=== Section Start ===
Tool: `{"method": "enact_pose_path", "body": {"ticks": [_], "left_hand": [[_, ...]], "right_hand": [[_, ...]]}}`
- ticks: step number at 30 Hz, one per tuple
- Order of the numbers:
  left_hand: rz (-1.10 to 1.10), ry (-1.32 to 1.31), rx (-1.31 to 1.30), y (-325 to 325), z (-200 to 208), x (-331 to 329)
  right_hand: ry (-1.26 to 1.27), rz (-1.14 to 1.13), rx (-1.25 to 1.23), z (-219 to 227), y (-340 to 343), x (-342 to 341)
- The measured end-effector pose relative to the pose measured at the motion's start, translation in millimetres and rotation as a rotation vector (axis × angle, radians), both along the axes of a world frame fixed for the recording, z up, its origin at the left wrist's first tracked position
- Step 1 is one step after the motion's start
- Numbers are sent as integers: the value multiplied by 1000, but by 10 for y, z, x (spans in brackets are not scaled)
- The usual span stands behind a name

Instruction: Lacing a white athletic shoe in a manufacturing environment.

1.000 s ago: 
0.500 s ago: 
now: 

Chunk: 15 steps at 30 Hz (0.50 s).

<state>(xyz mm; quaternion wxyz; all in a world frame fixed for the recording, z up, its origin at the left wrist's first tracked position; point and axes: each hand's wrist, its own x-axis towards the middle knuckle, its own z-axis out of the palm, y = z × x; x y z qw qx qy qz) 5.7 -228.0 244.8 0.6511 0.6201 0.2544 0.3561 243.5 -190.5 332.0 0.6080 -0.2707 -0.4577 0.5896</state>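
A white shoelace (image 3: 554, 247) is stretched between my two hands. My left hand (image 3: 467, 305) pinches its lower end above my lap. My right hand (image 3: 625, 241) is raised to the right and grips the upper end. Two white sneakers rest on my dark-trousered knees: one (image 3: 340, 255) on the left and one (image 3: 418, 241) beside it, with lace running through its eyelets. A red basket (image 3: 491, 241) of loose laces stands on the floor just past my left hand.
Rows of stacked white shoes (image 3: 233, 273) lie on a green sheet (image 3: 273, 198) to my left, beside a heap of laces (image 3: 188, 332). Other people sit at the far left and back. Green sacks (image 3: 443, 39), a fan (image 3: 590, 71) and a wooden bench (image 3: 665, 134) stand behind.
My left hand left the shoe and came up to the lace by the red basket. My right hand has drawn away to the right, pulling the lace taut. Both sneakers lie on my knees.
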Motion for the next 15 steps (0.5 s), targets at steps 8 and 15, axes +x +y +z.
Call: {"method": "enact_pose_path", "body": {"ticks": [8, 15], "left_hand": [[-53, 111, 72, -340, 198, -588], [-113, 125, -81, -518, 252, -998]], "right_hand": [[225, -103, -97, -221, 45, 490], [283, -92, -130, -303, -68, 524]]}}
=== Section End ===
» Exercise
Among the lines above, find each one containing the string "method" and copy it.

» Result of this task
Tool: `{"method": "enact_pose_path", "body": {"ticks": [_], "left_hand": [[_, ...]], "right_hand": [[_, ...]]}}`
Call: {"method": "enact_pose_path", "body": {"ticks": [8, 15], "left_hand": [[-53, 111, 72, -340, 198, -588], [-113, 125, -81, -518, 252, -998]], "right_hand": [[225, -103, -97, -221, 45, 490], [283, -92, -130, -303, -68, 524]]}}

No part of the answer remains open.